Chuck dio un volantazo a la izquierda, hacia el centro de la calzada; luego, en lugar de seguir por la izquierda, se situó a la derecha. El piloto rectificó. Las balas dieron en la capota. El parabrisas se hizo añicos. Eddie rugió de dolor y, en la parte trasera, una de las mujeres gritó.

Y el Zero desapareció.

El coche empezó a dar bandazos, fuera de control. Debía de haberse pinchado una de las ruedas delanteras. Chuck luchó con el volante, intentando no salirse de la carretera. El coche iba de un lado para el otro, deslizándose por el asfalto hasta que fue a dar contra el cultivo al borde de la carretera y se detuvo por el impacto.

Empezaron a salir llamas del motor, y Chuck olió a gasolina.

—¡Todo el mundo fuera! —gritó—. ¡Antes de que explote el depósito!

Abrió su puerta y saltó al suelo.
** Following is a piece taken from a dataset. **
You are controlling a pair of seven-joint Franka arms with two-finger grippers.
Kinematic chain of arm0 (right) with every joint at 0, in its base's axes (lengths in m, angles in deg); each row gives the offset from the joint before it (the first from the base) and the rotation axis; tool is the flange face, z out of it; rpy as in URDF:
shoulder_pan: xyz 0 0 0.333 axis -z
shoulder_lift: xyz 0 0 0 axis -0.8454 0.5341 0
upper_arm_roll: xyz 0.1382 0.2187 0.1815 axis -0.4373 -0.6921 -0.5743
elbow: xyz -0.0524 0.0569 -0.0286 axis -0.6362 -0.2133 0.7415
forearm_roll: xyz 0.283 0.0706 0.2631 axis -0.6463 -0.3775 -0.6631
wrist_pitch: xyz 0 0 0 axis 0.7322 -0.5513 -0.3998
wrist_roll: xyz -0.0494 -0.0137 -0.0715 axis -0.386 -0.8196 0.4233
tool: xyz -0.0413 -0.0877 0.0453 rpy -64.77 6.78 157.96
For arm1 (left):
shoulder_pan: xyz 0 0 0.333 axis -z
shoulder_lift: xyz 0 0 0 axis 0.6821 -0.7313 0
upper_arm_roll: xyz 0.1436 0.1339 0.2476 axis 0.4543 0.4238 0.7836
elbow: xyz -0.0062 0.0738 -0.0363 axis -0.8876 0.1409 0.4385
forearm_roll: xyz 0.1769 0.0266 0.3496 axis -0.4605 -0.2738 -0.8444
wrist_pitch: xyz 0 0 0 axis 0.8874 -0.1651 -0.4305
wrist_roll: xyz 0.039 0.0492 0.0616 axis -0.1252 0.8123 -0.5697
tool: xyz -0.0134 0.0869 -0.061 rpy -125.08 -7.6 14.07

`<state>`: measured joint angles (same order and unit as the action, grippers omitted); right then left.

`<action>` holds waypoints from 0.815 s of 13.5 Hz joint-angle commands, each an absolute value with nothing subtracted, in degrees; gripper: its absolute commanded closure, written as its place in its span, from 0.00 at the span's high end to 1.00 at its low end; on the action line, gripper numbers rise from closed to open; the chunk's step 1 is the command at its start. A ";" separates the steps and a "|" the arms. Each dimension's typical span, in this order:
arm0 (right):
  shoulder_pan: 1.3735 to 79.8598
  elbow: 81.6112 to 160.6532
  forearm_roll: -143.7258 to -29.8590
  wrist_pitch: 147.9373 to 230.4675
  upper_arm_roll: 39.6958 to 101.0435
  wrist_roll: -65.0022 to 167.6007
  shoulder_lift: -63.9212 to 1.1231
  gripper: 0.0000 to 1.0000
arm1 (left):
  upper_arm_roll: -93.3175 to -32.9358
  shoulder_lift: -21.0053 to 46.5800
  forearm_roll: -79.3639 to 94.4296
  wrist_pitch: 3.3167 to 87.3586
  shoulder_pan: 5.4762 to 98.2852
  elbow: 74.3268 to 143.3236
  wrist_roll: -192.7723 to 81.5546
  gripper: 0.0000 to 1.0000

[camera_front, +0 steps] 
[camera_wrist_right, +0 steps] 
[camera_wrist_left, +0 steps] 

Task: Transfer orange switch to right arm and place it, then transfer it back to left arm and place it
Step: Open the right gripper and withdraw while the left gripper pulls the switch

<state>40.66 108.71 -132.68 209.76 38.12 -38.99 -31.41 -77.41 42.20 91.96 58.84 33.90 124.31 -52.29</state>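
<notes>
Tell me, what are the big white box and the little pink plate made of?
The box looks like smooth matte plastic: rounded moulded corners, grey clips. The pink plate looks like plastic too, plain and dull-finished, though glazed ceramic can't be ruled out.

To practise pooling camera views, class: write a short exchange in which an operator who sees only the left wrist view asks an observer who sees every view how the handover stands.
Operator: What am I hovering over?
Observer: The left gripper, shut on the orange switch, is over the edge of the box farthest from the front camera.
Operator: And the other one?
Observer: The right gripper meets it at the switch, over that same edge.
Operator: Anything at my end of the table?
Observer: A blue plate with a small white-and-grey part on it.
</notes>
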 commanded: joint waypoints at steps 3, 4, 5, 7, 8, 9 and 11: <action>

Tiró de la portezuela trasera y su padre salió disparado, llevando a su madre de la mano. Chuck vio que los demás salían por el otro lado.

—¡Corred! —gritó, pero fue innecesario.

Eddie ya se dirigía hacia el cañaveral cojeando como si estuviera herido. Woody tiraba de Joanne y al mismo tiempo la llevaba en volandas; ella también parecía herida. Sus padres iban corriendo por el sembrado, en principio, ilesos. Chuck se unió a ellos. Corrieron cientos de metros hasta que se tiraron en plancha al suelo.

Hubo un momento de silencio. El ruido de los aviones se convirtió en un rumor lejano. Chuck levantó la vista y vio el humo del combustible que se elevaba desde el puerto a varios miles de metros del suelo. Por encima de aquello, los últimos bombarderos de alto nivel se dirigieron hacia el norte.

Entonces se produjo una explosión que les retumbó en los tímpanos. Incluso con los ojos cerrados, Chuck vio el fogonazo del combustible que había provocado la detonación. Una ola de calor le pasó por encima.

Levantó la cabeza y miró hacia atrás. El coche estaba en llamas.

Se levantó de golpe.

—¡Mamá! ¿Estás bien?

—Es un milagro, pero no estoy herida —respondió con seriedad mientras su marido la ayudaba a levantarse.

Recorrió el campo con la mirada para localizar a los demás. Corrió hacia Eddie, que estaba sentado, apretándose el muslo.

—¿Te han dado?

—Me duele a rabiar —respondió Eddie—. Pero no hay mucha sangre. —Logró esbozar una sonrisa—. Es en la parte superior del muslo, creo, pero no está afectado ningún órgano vital.

—Te llevaremos al hospital.

En ese instante, Chuck oyó un ruido terrible.

Su hermano estaba llorando.

Woody estaba llorando no como un bebé, sino como un niño perdido: era un llanto intenso, de profundísima desdicha.

Chuck supo de inmediato que era el lamento de un corazón roto.

Corrió hacia su hermano. Woody estaba de rodillas, le temblaba el pecho, tenía la boca abierta y le caían lágrimas de los ojos. Tenía todo el traje de lino blanco cubierto de sangre, pero no estaba herido.

—¡No, no! —gritaba entre sollozos.

Joanne estaba tendida en el suelo frente a él, boca arriba.

Chuck se dio cuenta enseguida de que estaba muerta. No se movía y tenía los ojos abiertos, mirando al vacío. La pechera de su alegre vestido de rayas estaba empapado de sangre arterial, roja y brillante, que ya empezaba a oscurecerse en algunas partes. Chuck no logró ver la herida, pero supuso que la bala habría impactado en el hombro y le habría perforado la arteria axilar. Debía de haber muerto desangrada en cuestión de minutos.

No sabía qué decir.

Los demás se acercaron y permanecieron a su lado: su madre, su padre y Eddie. Su madre se arrodilló junto a Woody y lo rodeó con los brazos.

—Mi pobre niño —dijo, como si fuera muy pequeño.

Eddie rodeó con un brazo a Chuck por los hombros y le dio un discreto apretón.

El senador se arrodilló junto al cuerpo. Alargó un brazo y tomó a Woody de la mano.

Este dejó de llorar por un instante.

—Ciérrale los ojos, Woody —dijo su padre.

A Woody le temblaba la mano. Con un gran esfuerzo, logró controlar el temblor.

Alargó los dedos hacia los párpados de su amada.

Y, a continuación, con gesto de infinita ternura, le cerró los ojos.